What you have to do: Pull every line with "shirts" from the data below and copy it.

(Extracted data entries)
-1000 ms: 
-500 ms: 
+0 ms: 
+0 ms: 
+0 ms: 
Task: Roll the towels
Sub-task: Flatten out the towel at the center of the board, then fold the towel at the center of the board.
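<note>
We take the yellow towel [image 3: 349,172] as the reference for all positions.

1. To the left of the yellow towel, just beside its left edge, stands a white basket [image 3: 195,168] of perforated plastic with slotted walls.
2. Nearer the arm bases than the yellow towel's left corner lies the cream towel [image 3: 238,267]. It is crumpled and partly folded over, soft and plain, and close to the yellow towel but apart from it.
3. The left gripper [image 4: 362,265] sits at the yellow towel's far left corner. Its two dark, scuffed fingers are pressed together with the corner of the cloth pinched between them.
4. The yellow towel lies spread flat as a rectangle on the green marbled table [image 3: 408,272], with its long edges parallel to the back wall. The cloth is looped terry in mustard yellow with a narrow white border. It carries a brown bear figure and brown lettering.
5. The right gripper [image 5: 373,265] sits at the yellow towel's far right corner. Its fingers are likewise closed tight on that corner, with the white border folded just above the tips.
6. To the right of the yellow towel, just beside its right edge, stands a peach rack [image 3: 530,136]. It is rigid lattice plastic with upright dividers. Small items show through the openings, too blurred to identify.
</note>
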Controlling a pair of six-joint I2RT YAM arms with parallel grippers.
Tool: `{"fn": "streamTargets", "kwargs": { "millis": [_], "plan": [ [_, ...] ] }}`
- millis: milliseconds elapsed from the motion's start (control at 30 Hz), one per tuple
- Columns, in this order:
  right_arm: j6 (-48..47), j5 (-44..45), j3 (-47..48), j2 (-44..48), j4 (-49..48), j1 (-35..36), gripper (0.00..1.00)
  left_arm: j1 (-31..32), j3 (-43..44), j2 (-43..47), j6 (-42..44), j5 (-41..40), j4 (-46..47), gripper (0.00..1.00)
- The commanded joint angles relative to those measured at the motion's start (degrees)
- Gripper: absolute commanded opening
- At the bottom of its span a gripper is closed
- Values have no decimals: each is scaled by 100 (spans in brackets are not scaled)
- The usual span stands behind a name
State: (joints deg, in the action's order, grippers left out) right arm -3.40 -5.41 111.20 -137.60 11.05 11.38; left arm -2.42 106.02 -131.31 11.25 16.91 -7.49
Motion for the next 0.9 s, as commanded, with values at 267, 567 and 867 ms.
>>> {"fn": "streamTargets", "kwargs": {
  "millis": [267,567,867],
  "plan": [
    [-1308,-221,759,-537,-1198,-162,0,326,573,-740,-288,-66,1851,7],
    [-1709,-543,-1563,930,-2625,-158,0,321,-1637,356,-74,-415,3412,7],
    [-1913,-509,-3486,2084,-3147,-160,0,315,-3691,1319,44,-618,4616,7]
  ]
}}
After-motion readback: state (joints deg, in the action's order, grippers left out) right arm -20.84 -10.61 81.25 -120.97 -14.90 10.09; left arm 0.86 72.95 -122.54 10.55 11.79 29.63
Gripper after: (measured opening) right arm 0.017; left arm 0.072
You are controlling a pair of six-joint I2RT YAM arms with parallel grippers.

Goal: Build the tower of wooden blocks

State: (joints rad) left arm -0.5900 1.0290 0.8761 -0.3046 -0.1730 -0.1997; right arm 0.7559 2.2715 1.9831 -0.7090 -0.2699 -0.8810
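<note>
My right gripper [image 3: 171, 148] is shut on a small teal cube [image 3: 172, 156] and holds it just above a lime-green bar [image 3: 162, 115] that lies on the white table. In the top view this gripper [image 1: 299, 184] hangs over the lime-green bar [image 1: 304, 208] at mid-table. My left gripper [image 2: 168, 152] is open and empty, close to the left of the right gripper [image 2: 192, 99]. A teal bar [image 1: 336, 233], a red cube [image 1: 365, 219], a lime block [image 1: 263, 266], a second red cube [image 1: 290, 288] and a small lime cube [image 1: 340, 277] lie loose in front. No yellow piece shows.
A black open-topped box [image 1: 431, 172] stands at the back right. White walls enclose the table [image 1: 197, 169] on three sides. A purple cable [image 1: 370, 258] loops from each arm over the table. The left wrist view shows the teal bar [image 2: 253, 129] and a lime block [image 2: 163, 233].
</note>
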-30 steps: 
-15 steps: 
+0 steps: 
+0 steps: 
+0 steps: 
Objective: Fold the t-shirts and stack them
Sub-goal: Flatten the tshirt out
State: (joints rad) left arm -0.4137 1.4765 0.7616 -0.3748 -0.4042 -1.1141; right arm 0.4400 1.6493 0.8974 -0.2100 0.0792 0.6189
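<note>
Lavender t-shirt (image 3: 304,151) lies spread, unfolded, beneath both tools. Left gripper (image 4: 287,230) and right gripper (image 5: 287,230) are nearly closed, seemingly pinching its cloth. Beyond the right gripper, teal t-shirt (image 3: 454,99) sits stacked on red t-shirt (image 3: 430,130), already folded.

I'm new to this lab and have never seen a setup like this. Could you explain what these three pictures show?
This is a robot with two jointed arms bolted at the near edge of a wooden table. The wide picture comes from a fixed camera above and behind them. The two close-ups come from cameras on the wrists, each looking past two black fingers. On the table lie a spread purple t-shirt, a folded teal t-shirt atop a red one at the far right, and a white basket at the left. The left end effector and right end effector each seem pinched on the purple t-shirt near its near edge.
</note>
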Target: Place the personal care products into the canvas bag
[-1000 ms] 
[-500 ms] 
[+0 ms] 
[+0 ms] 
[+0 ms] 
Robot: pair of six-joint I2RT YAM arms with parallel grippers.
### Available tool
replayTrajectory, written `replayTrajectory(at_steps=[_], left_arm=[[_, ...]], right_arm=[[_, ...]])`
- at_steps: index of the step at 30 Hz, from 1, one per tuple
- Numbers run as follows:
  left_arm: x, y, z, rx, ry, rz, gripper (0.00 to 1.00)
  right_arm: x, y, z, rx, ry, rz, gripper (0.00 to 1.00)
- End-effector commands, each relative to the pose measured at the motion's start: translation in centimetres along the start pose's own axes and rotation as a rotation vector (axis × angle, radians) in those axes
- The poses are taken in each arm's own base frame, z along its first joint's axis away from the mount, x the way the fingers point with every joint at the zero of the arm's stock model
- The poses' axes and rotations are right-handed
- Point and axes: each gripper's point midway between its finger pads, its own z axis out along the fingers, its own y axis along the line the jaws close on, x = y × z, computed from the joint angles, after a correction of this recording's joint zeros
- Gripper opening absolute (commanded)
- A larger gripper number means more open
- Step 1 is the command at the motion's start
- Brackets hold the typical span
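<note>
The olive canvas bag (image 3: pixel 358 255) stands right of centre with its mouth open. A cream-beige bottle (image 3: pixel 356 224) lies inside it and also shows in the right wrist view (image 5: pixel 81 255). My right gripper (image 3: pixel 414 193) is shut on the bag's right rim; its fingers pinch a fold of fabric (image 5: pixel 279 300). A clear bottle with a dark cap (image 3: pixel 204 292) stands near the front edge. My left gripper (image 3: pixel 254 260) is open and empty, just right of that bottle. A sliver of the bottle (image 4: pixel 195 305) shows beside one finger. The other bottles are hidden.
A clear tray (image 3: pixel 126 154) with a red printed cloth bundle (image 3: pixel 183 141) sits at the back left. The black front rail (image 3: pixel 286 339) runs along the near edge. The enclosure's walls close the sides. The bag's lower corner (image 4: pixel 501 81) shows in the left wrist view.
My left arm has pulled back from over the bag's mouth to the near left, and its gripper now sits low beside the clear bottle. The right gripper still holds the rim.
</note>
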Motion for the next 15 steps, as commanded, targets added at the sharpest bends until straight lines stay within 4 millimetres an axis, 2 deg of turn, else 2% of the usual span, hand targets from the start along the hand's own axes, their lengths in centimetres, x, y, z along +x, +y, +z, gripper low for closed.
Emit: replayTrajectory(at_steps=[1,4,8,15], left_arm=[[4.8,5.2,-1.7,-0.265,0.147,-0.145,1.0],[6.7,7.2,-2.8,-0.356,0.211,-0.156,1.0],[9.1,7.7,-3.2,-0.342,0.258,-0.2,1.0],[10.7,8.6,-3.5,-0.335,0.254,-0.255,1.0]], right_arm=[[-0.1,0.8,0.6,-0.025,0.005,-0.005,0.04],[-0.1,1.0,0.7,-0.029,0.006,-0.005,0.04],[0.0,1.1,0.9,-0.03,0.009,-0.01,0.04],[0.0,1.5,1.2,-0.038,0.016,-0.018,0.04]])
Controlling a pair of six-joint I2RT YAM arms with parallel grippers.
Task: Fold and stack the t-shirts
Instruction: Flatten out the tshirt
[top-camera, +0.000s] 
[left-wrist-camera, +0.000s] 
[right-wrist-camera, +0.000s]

The completed task:
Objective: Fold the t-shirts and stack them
Task: Fold and stack the t-shirts

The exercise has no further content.